Это верно: зима у нас – самое лучшее время. Зимой дышится легко и свободно. Зимой мы гоняем с горы на лыжах, и, когда влезешь на высоту, видно отсюда насыпь плотины, частокол подъемных кранов и разводы черной, студеной воды, от которой валит холодный пар.
Это стройка. Это наша стройка нашей ГЭС.
Почему я говорю – «нашей»? Ведь я не работаю там. Я только учусь. Но так у нас говорят все ребята, хотя они только учатся, а не работают. Так говорят наши учителя, хотя они тоже не работают на стройке, а учат нас. Так говорят продавцы в магазине, киномеханик Андрей из поселкового клуба, мороженщица Зинаида Ивановна и вообще все люди, живущие в поселке. Стройку называет нашей даже Анна Робертовна.
Летом на стройку можно смотреть и с другого места. С Кешкой мы ходили летом за кедровой шишкой – его дед Иннокентий Евлампиевич взял отгул, выстрогал деревянную колотушку, и мы отправились на неделю в тайгу. Кешкин дед ударял по кедрам, а мы собирали упавшие шишки. Возвращаясь, мы поднялись на вершину горы. Прямо под ногами обрывалась отвесная скала, а с другого берега, наполовину разрезав реку, лежала плотина, по которой, похожие на муравьев, двигались люди. Я никогда не видел нашу стройку с такой высоты и так близко. Сердце обмирало от страха, и что-то подкатывало к горлу. Что это было?
Не знаю. Прежде такого никогда не случалось со мной. Зато случалось позже… Позже…
Вот я рассказываю вам про себя, про маму и про отца, про наш поселок и как я черпал сапогами грязь, рассказываю про Анну Робертовну и «ву парле», перебираю всякую ерунду и боюсь – боюсь начать о самом главном… О том, что было позже… Хотя зачем обгонять время? Пусть будет как было, и я стану вспоминать все по порядку.
Часть вторая
Дедушка
Какой был дед
Короче говоря, у меня есть дед. Дедушка. У каждого человека есть дедушка, а то и два. Вот у Кешки есть два дедушки и две бабушки. Матери и отцы его матери и отца. Ведь каждый человек не берется ниоткуда: он – продолжение. Учительница природоведения нам объясняла: все в природе имеет продолжение. Например, деревья.
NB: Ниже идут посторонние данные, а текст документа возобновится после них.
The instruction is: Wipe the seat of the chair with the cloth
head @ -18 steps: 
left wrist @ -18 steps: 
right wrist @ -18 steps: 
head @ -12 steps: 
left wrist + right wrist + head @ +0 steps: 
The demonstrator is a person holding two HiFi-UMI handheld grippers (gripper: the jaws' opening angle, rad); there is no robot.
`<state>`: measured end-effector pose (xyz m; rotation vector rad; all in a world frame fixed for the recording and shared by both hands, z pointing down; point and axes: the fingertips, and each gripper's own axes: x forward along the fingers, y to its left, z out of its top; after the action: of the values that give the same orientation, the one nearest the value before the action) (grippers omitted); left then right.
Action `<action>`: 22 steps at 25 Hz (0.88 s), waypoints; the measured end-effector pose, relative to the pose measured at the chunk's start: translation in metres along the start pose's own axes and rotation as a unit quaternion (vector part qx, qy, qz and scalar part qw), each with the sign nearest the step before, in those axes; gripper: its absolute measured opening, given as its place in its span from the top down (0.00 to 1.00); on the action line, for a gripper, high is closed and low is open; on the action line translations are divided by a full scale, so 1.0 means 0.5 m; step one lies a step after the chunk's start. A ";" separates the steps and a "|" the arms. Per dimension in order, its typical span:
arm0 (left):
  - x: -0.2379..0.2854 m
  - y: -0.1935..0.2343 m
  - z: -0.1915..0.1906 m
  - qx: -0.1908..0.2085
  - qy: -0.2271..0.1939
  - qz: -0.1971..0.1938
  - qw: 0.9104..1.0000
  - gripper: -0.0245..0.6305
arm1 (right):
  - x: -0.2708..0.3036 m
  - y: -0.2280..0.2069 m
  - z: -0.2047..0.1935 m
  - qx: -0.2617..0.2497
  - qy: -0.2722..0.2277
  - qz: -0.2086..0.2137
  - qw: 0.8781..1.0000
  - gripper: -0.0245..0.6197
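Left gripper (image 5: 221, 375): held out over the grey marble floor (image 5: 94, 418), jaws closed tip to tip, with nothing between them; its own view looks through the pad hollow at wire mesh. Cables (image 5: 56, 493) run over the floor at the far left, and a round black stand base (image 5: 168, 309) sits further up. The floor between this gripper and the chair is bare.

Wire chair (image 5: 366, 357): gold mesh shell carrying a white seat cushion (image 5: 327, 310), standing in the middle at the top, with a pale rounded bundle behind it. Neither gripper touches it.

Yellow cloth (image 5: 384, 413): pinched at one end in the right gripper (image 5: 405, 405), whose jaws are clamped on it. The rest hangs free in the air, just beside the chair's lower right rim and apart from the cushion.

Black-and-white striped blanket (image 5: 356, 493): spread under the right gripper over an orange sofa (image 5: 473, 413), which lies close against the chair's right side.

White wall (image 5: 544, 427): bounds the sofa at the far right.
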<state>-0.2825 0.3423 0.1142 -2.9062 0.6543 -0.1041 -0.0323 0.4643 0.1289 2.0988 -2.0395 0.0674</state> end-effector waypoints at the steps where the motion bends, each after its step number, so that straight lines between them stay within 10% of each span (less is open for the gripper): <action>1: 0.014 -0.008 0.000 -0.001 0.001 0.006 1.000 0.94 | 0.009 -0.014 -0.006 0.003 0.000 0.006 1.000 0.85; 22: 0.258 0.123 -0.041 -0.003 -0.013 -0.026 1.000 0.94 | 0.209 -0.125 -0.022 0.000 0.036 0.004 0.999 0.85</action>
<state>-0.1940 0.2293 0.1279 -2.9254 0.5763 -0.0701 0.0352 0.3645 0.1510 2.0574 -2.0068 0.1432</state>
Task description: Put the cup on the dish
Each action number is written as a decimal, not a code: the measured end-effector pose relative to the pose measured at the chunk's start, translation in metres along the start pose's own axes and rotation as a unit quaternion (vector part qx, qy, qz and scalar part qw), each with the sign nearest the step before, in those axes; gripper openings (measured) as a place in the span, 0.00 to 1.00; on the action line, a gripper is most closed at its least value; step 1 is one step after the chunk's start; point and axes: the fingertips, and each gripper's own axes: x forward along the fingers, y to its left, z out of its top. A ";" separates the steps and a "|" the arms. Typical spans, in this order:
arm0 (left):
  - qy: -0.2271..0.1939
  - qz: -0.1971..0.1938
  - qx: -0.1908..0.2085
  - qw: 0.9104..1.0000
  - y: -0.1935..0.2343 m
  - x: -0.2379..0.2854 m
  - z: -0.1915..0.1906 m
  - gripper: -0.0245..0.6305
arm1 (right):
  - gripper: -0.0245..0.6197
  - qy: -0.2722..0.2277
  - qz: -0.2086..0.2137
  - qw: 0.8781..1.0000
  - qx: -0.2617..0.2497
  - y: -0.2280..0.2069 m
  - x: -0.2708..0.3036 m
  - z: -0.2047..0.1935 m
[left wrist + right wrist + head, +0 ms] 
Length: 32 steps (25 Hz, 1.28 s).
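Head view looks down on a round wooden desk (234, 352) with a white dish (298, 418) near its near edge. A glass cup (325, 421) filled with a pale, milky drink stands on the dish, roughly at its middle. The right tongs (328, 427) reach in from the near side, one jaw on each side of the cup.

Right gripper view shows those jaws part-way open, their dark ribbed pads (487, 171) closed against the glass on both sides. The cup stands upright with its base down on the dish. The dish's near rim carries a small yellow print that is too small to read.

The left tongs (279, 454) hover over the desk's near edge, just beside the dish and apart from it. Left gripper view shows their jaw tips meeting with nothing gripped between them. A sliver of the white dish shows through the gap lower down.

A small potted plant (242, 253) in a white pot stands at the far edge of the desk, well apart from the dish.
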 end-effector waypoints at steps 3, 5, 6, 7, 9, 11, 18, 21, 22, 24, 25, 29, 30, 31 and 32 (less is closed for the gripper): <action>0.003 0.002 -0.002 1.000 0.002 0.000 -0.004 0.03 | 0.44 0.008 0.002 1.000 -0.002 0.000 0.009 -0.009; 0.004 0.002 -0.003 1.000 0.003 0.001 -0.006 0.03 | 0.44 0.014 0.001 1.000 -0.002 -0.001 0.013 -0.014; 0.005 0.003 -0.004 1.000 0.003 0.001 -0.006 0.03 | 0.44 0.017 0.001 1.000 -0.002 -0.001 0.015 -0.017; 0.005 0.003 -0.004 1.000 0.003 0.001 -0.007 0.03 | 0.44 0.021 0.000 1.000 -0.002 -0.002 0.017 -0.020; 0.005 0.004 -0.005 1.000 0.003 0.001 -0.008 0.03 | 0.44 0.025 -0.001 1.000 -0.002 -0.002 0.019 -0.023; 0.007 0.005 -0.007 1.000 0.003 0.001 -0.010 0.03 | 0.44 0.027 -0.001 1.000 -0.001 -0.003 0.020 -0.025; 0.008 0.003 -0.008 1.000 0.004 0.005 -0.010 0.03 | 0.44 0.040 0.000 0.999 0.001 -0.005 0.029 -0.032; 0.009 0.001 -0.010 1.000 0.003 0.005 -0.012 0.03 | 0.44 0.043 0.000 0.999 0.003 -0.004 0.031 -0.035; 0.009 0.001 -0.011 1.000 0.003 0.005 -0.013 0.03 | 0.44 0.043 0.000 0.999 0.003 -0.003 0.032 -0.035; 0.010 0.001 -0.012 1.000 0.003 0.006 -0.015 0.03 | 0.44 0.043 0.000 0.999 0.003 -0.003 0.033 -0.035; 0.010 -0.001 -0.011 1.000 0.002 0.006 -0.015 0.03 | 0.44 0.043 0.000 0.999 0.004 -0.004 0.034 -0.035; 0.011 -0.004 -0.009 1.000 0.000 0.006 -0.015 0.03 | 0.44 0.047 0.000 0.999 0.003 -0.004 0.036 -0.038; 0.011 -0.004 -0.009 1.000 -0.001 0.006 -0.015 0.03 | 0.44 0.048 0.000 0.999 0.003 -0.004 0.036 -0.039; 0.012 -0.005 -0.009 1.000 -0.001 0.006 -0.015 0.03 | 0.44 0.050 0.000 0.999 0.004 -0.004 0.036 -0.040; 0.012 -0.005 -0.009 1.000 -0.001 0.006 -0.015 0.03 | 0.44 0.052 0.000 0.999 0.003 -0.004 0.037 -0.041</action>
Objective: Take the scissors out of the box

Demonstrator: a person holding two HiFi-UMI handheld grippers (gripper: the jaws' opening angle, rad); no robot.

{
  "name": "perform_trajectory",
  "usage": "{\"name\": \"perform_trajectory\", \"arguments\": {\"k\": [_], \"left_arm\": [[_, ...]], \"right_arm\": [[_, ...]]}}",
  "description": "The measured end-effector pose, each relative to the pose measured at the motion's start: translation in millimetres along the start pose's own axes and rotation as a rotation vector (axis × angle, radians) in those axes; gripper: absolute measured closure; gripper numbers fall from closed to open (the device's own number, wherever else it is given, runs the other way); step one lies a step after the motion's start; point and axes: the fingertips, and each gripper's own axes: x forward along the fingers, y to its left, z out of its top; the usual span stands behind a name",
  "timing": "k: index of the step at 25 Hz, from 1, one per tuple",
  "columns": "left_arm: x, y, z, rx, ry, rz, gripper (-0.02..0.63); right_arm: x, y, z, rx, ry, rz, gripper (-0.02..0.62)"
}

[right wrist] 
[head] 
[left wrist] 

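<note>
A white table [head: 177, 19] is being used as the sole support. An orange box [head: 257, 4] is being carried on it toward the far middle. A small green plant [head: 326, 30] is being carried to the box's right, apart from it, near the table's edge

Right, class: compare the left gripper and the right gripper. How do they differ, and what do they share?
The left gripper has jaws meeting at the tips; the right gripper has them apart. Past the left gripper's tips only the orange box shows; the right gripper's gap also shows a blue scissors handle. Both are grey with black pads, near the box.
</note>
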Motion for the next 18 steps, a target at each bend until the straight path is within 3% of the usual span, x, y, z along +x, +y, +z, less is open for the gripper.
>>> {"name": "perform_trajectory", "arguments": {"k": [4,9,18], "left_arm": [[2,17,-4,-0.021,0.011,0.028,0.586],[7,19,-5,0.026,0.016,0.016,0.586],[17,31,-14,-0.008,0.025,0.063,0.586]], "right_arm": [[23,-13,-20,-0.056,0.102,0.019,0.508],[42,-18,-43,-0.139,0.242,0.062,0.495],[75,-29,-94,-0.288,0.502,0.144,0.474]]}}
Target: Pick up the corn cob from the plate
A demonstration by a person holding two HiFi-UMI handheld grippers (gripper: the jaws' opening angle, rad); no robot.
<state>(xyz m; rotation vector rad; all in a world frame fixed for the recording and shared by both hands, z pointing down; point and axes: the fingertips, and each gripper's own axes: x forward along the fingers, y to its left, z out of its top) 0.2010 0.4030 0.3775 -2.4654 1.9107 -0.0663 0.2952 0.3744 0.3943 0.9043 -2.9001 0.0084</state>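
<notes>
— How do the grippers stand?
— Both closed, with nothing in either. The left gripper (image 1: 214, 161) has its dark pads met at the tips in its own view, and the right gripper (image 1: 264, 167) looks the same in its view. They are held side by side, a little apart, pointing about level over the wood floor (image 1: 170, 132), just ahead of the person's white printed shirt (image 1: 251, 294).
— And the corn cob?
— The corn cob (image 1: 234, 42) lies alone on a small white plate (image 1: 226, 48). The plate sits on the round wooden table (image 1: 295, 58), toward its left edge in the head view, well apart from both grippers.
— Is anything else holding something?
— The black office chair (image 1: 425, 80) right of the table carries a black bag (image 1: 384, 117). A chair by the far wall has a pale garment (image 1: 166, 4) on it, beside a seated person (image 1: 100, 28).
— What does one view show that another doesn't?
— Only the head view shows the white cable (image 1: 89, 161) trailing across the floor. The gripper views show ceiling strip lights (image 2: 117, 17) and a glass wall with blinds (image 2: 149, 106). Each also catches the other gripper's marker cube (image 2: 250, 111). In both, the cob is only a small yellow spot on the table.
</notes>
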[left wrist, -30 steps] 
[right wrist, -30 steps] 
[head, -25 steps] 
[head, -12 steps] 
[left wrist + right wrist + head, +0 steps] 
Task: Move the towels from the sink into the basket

Весенние сережки у березы превращаются в малюсенькие семечки с крылышками, ветер подхватывает их, разносит по полям и лугам, по тайге, семечки попадают в землю, из них вырастают новые березы, и снова весной у них бывают сережки, а летом – семечки с крыльями, которые, летя, кружатся, словно маленькие пропеллеры. И у этих пропеллеров есть родители и есть дедушки и бабушки – старые березы. Вот и у людей так.
У меня тоже.
Только у меня один дедушка – папин папа.